Within this framework, where online commerce had already been gaining prominence, which was a continuous trend more or less linear, it has suffered a turning point, unfortunately motivated by the pandemic, which has exponentially accelerated the growth of online commerce, and tragically, along with the impact of the measures taken (or not taken), the fall of traditional commerce. 

Until now, much of the success of commerce was location. However, in a framework of falling affluences and consequently of sales, contrary to previous crises where sales were falling and not affluences, when the trend and social habits are changing in such a striking way, and it will be complicated to recover the pre-crisis affluences in the short to medium term, it seems that the solution is to invest in e-commerce and to reduce costs.
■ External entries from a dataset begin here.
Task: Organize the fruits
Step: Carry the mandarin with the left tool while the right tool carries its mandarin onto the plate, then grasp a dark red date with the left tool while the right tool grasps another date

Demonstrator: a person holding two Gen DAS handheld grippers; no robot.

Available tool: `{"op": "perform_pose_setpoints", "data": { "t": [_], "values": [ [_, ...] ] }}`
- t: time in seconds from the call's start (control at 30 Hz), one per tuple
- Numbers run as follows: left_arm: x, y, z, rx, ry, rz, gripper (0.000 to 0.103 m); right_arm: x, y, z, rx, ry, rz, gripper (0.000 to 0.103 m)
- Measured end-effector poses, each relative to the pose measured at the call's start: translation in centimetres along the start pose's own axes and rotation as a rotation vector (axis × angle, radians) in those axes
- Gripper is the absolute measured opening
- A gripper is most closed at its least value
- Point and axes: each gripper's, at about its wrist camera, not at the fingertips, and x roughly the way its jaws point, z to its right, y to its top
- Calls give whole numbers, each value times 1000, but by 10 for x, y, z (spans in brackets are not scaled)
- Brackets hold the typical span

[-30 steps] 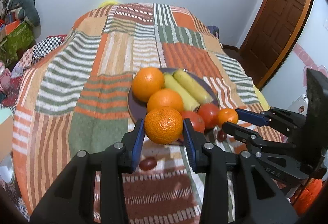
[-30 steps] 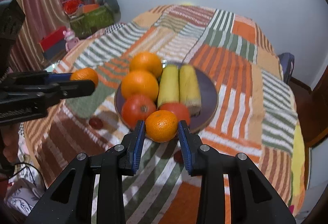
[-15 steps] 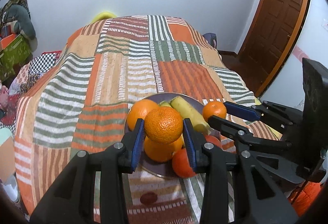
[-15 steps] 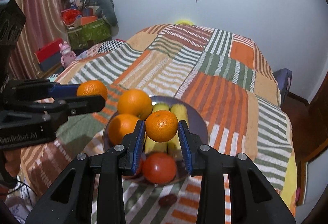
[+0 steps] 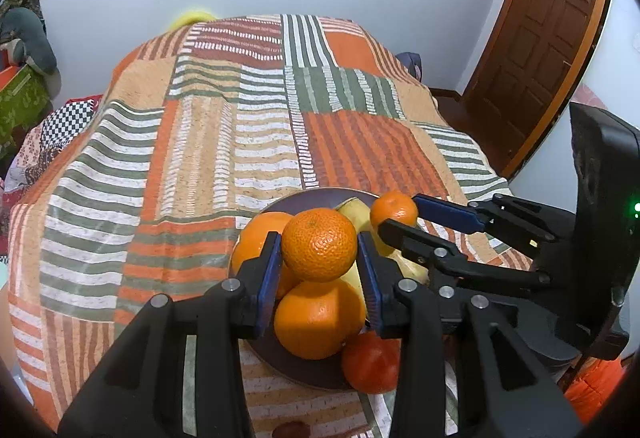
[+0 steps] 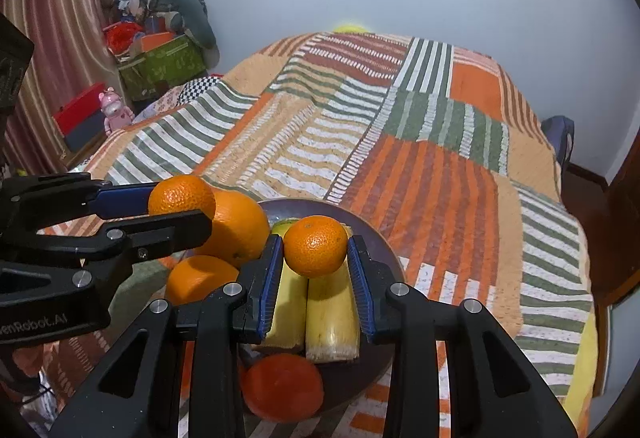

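Note:
My left gripper (image 5: 319, 258) is shut on a mandarin (image 5: 319, 245) and holds it above the dark plate (image 5: 280, 360). My right gripper (image 6: 315, 256) is shut on a second mandarin (image 6: 315, 246) above the same plate (image 6: 374, 238). The plate holds two large oranges (image 5: 318, 318) (image 6: 240, 224), two bananas (image 6: 332, 312) and tomatoes (image 6: 282, 388) (image 5: 370, 364). The right gripper with its mandarin shows at right in the left wrist view (image 5: 394, 206). The left gripper with its mandarin shows at left in the right wrist view (image 6: 182, 195).
The plate lies on a bed under a striped patchwork quilt (image 5: 256, 133). A small dark red fruit (image 5: 292, 429) lies on the quilt in front of the plate. A wooden door (image 5: 536, 37) stands at right. Boxes and toys (image 6: 160, 53) are piled left of the bed.
Both grippers have risen and moved forward over the plate, each still gripping its mandarin. The plate now lies lower and closer in both views.

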Motion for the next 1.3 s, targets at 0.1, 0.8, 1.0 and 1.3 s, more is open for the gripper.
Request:
{"op": "perform_pose_setpoints", "data": {
  "t": [0.1, 0.8, 1.0, 1.3],
  "values": [
    [8, -1, 0, 4, 1, -12, 37, 6, -2, 3, 8, 7, -20, 31],
    [-4, -9, -2, 9, 22, -10, 37, 7, -3, 5, -13, 8, -59, 31],
    [-24, -18, -9, 1, 51, 2, 37, -16, -5, 5, -16, -12, -34, 31],
    [-57, -40, -23, -27, 89, -3, 38, -44, -19, 11, 3, -33, -30, 31]
  ]
}}
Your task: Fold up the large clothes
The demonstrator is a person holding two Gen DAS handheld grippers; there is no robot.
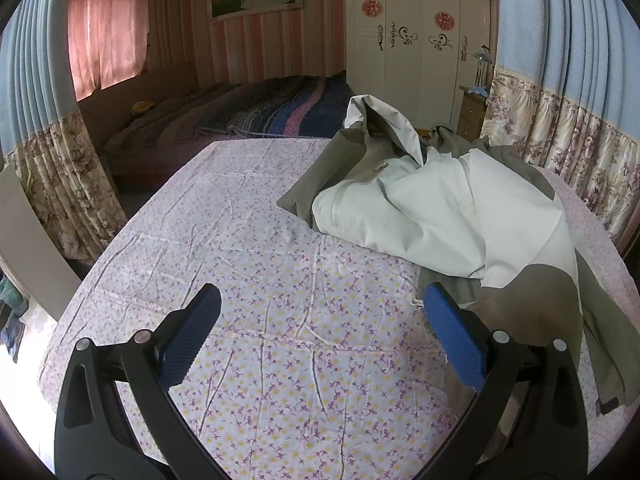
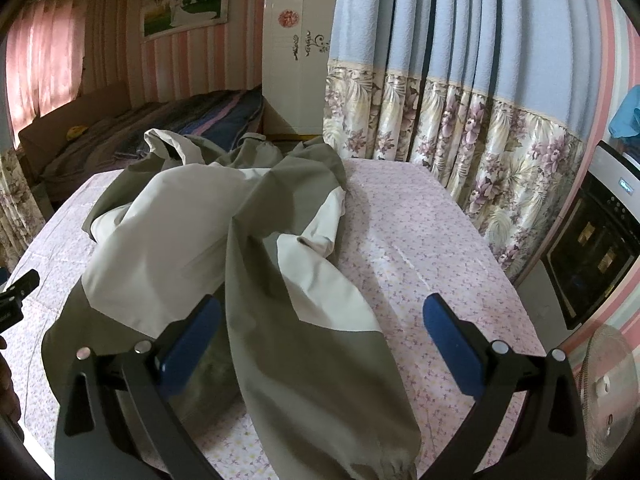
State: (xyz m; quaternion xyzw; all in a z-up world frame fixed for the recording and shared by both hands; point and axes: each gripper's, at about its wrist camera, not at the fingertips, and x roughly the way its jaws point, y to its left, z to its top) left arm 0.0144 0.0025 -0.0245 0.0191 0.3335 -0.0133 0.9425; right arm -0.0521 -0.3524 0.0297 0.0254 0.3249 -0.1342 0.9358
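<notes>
OK, left wrist view first: my left gripper (image 1: 322, 320) has its jaws wide apart, nothing between them, hovering over bare flowered sheet on the tabletop (image 1: 240, 220). The jacket (image 1: 440, 208), grey-green w/ pale panels, lies crumpled on the right half, collar end bunched up at the far side. Its near hem edge sits just beside my right blue pad, not clearly touching. I judge I'm parked here bc the garment hasn't been spread yet and this side is free for laying it flat.

Right wrist view: right gripper (image 2: 322, 320), jaws also spread wide, gripping nothing. A sleeve (image 2: 320, 340) of the jacket (image 2: 168, 232) runs toward me between the two pads, cuff at the near edge of the tabletop (image 2: 440, 240). Body of the jacket is heaped left and far. Probably lined up to pinch that sleeve; folding itself not begun, imo.
</notes>
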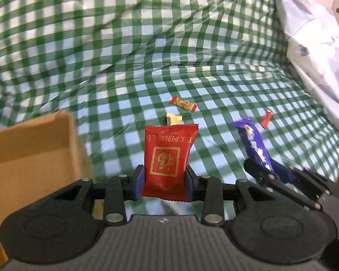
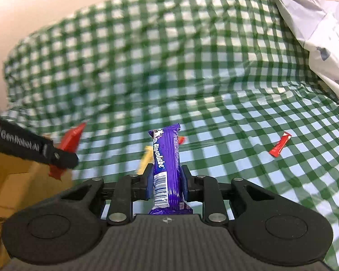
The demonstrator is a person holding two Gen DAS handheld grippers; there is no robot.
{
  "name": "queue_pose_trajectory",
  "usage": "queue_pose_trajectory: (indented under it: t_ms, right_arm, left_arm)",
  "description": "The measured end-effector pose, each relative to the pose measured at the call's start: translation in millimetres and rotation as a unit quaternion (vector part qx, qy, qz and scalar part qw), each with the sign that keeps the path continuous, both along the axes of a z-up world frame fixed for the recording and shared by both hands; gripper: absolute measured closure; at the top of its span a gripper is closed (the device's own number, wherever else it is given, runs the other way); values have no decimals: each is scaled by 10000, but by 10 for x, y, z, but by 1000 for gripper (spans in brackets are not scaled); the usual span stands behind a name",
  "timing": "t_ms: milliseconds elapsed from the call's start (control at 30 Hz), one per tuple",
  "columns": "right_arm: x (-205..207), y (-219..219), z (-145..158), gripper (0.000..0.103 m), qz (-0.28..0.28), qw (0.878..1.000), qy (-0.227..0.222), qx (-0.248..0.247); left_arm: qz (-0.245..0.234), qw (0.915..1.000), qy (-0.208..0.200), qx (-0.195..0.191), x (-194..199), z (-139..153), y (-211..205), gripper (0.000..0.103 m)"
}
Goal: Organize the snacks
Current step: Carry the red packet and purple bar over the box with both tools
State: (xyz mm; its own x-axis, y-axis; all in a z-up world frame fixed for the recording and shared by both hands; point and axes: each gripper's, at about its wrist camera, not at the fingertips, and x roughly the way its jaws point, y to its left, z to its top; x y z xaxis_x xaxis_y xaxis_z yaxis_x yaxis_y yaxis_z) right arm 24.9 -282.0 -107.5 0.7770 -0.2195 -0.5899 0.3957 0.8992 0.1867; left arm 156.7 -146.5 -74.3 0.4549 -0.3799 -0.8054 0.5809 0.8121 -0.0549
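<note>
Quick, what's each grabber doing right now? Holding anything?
Left gripper: closed on the red snack packet.
Right gripper: closed on the purple candy roll.

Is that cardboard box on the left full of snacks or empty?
Cannot tell. Only part of the cardboard box shows: its open top and a bare brown inner wall. Its bottom is hidden behind the left tongs.

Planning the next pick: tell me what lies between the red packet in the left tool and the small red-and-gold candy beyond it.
One small yellow candy, just past the red packet, short of the red-and-gold candy; left wrist view.
</note>
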Motion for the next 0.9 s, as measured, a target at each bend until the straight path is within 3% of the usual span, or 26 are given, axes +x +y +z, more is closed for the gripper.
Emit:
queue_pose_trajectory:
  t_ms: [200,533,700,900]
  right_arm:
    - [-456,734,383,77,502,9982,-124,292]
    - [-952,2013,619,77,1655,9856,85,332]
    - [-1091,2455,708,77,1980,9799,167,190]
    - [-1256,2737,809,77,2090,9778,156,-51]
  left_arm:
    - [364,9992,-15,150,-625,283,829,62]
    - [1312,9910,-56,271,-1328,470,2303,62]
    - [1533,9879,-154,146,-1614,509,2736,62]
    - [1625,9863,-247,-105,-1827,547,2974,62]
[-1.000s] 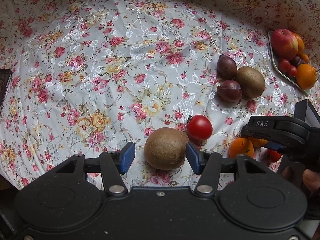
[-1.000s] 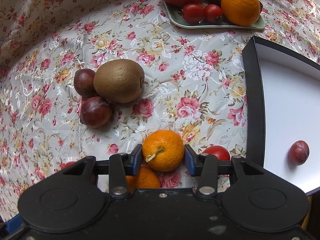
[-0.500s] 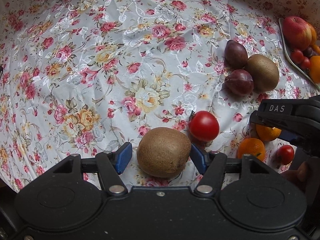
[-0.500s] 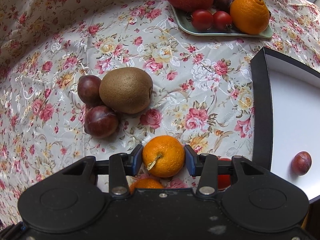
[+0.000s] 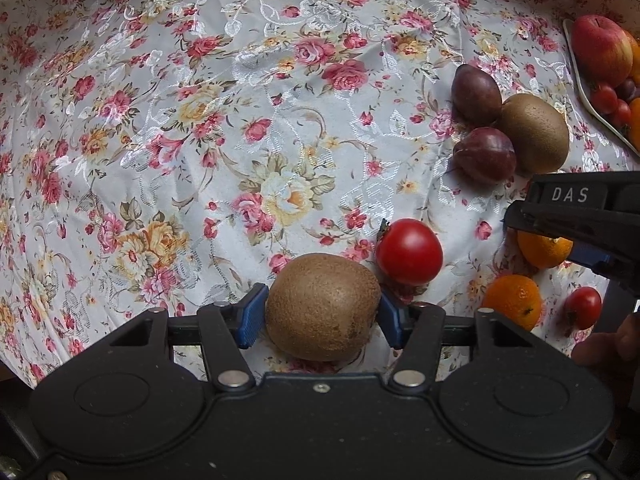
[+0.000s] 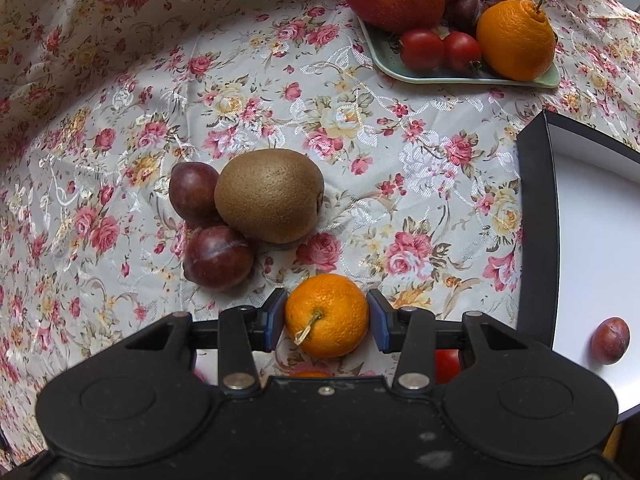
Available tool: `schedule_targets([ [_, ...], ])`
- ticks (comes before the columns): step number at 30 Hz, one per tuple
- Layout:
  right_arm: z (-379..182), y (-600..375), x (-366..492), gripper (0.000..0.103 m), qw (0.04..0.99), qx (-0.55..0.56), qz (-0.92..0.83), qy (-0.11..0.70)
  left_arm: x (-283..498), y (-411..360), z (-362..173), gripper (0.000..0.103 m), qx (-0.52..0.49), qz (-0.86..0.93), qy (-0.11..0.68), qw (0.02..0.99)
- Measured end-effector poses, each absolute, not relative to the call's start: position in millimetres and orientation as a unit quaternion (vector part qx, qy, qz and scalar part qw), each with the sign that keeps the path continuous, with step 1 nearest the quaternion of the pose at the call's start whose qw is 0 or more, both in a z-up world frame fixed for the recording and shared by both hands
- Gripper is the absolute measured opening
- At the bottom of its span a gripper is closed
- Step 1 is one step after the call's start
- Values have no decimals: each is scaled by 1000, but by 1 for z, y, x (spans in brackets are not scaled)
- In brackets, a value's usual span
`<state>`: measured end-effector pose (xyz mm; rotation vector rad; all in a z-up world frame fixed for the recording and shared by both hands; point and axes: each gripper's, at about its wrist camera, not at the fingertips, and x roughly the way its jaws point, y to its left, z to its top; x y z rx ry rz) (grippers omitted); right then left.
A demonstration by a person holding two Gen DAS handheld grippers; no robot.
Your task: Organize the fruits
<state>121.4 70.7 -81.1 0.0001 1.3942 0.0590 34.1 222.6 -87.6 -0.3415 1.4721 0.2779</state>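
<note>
Lowered since earlier: my left gripper point(image 5: 320, 314), jaws just closing, now pinching the kiwi point(image 5: 322, 306) on the surface. Right gripper point(image 6: 326, 318) jaws pinch the orange point(image 6: 327, 315). Risk: the kiwi's rounded sides slipping out on lifting.

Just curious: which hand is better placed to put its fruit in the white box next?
Right, probably: the right gripper clamps the orange beside the box; the left gripper, just closing on the kiwi, is farther.
</note>
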Motion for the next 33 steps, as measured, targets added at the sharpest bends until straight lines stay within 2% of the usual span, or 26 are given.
schedule_targets([
  [8, -75, 55, 128, 45, 745, 76, 40, 662, 36, 236, -76, 61, -177, 157, 663, 710],
  [18, -63, 38, 123, 45, 759, 70, 39, 647, 46, 239, -39, 61, -162, 191, 624, 740],
  [33, -41, -15, 130, 45, 770, 111, 21, 628, 69, 171, -30, 61, -136, 139, 629, 753],
])
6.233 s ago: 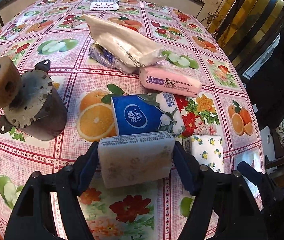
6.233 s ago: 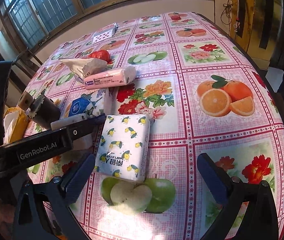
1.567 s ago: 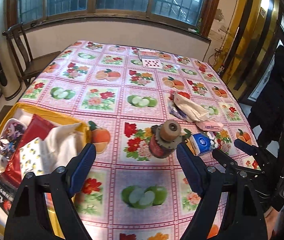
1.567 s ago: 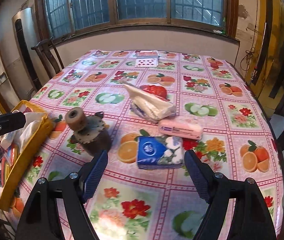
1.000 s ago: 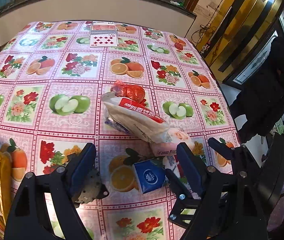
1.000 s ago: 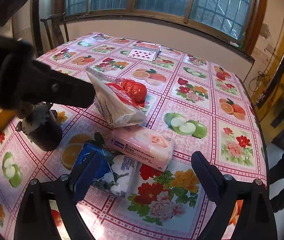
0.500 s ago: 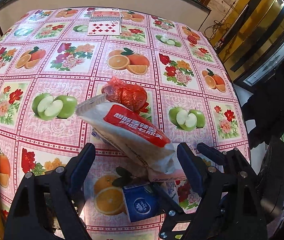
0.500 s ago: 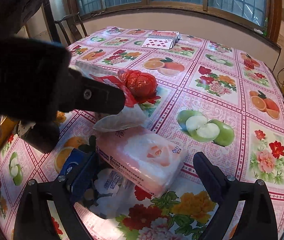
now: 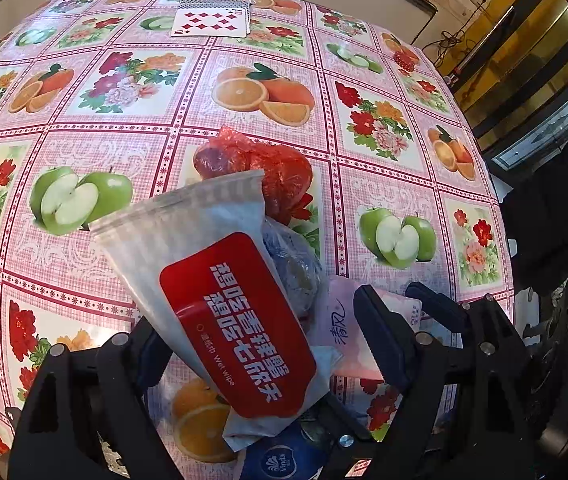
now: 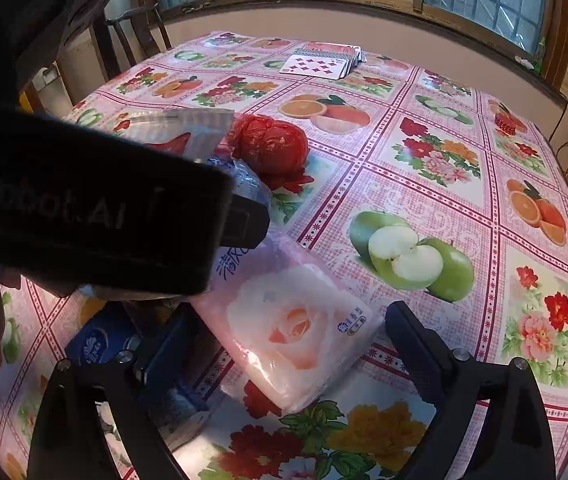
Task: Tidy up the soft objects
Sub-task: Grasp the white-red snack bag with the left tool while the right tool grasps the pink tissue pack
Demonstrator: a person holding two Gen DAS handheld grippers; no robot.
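Where the tabletop (image 9: 364, 60) holds a pile, left tool (image 9: 260, 344) spread wide, straddling wipes pack (image 9: 240, 332). Right tool (image 10: 284, 344) likewise released around pink tissues (image 10: 296, 328).

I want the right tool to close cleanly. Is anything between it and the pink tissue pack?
Nothing visible. The right tool is open with the pink tissue pack between its fingers. The left tool's body hangs just above the pack's far end, not in the gap.
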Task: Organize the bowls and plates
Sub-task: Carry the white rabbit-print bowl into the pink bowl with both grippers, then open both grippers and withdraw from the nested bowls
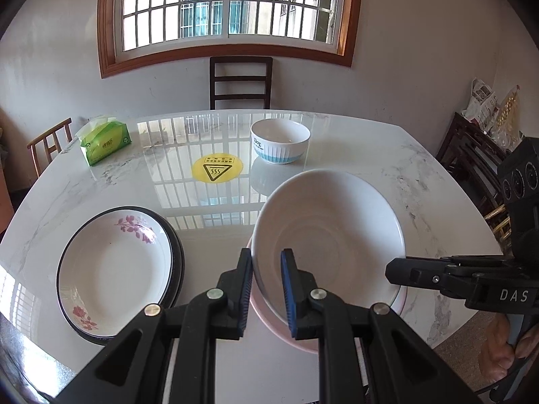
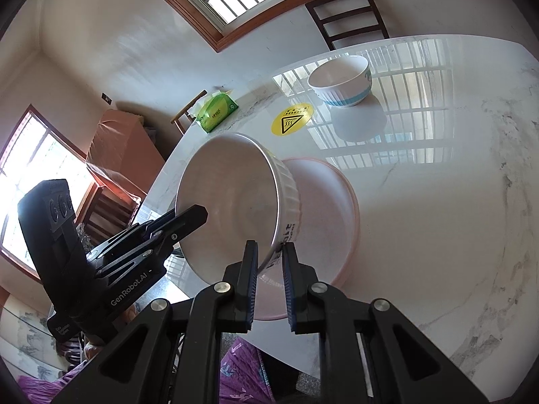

Although in general the closure of the most exclusive stores or more powerful brands is more noticeable, the strategy of reducing the number of stores and the process of concentration of stores has been in place for many for several years, and is something that is now accelerating (e.g. Inditex). These brands tend to be in the hands of family offices and institutional investors with a greater capacity for renegotiating rents, discounts or lack of payment, not to mention a greater lung than that of the owners of premises in less representative neighbourhoods or the tenants of such premises. 

It is the small and medium sized commerce located at street level, which depends mainly on the affluence of clients, being of convenience and not an anchor per se, that suffers the most, that has less means and less capacity to deal with the digitalization of its business, which is dictated by the demand, or must subsist with affluence and limited purchasing power. Whoever can, or will, adapt to the negligent lack of effective solutions by the country’s political sector.

A sample of this: according to a recent analysis by CBRE, in the commercial jewel of Madrid, composed of seven streets —Gran Vía, Preciados, Puerta del Sol, Fuencarral, Serrano, Ortega y Gasset and Goya—, “there are 55 stores available from a stock of 745, which means a vacancy rate of 7.25%”, “We see a change because in a healthy market you would have to move between 3% and 5%,” says Santos Robson, director of Retail Investments in CBRE Spain. More of the same can be found in Barcelona’s commercial treasury —Via Diagonal, Passeig de Gràcia, Portal de l’Àngel, Portaferrissa, Rambla de Catalunya, Las Ramblas, Pelayo—, where there are more than 50 stores available out of a total of 850, representing 6.5%.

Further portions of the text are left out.